THE PROBLEM:
What follows is a listing. Return every line of it exactly.
* * *
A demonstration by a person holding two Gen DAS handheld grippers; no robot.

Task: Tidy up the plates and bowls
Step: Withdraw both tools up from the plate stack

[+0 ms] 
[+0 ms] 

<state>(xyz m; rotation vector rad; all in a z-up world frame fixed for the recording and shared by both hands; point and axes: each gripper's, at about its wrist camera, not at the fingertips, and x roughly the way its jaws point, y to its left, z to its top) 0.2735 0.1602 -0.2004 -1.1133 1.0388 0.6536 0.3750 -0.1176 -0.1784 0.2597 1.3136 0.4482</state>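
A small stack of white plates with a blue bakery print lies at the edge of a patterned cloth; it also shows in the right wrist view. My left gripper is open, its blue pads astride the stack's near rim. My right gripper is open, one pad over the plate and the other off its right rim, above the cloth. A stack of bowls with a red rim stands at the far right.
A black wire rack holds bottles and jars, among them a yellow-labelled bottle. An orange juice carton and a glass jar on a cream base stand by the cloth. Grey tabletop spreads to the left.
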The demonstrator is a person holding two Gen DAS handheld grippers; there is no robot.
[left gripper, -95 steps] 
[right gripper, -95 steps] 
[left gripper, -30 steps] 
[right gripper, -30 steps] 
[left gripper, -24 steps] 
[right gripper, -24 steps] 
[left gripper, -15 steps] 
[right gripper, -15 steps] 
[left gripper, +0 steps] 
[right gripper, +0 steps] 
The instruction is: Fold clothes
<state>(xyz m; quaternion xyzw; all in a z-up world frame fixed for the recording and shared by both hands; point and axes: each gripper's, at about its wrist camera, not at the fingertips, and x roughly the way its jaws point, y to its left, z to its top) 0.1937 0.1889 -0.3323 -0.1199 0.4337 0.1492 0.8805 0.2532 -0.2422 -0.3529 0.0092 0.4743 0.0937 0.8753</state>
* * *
EXERCISE RESULT:
A demonstration by a person holding two Gen DAS handheld grippers; no robot.

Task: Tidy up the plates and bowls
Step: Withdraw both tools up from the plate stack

[+0 ms] 
[+0 ms] 

<state>(xyz m; rotation vector rad; all in a z-up world frame fixed for the recording and shared by both hands; point and axes: each gripper's, at about its wrist camera, not at the fingertips, and x roughly the way its jaws point, y to its left, z to its top) 0.2735 0.1602 -0.2004 -1.1133 1.0388 0.6536 0.3750 -0.1176 -0.1784 0.2597 1.3136 0.4482</state>
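A small stack of white plates with a blue bakery print lies at the edge of a patterned cloth; it also shows in the right wrist view. My left gripper is open, its blue pads astride the stack's near rim. My right gripper is open, one pad over the plate and the other off its right rim, above the cloth. A stack of bowls with a red rim stands at the far right.
A black wire rack holds bottles and jars, among them a yellow-labelled bottle. An orange juice carton and a glass jar on a cream base stand by the cloth. Grey tabletop spreads to the left.
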The demonstrator is a person holding two Gen DAS handheld grippers; there is no robot.
[left gripper, -95 steps] 
[right gripper, -95 steps] 
[left gripper, -30 steps] 
[right gripper, -30 steps] 
[left gripper, -24 steps] 
[right gripper, -24 steps] 
[left gripper, -15 steps] 
[right gripper, -15 steps] 
[left gripper, +0 steps] 
[right gripper, +0 steps] 
The instruction is: Fold clothes
<state>(xyz m; quaternion xyzw; all in a z-up world frame fixed for the recording and shared by both hands; point and axes: each gripper's, at about its wrist camera, not at the fingertips, and x roughly the way its jaws point, y to its left, z to its top) 0.1937 0.1889 -0.3323 -0.1199 0.4337 0.1492 0.8805 0.2532 -0.2422 -0.3529 0.0092 0.4743 0.0937 0.8753</state>

The exercise requires no additional answer.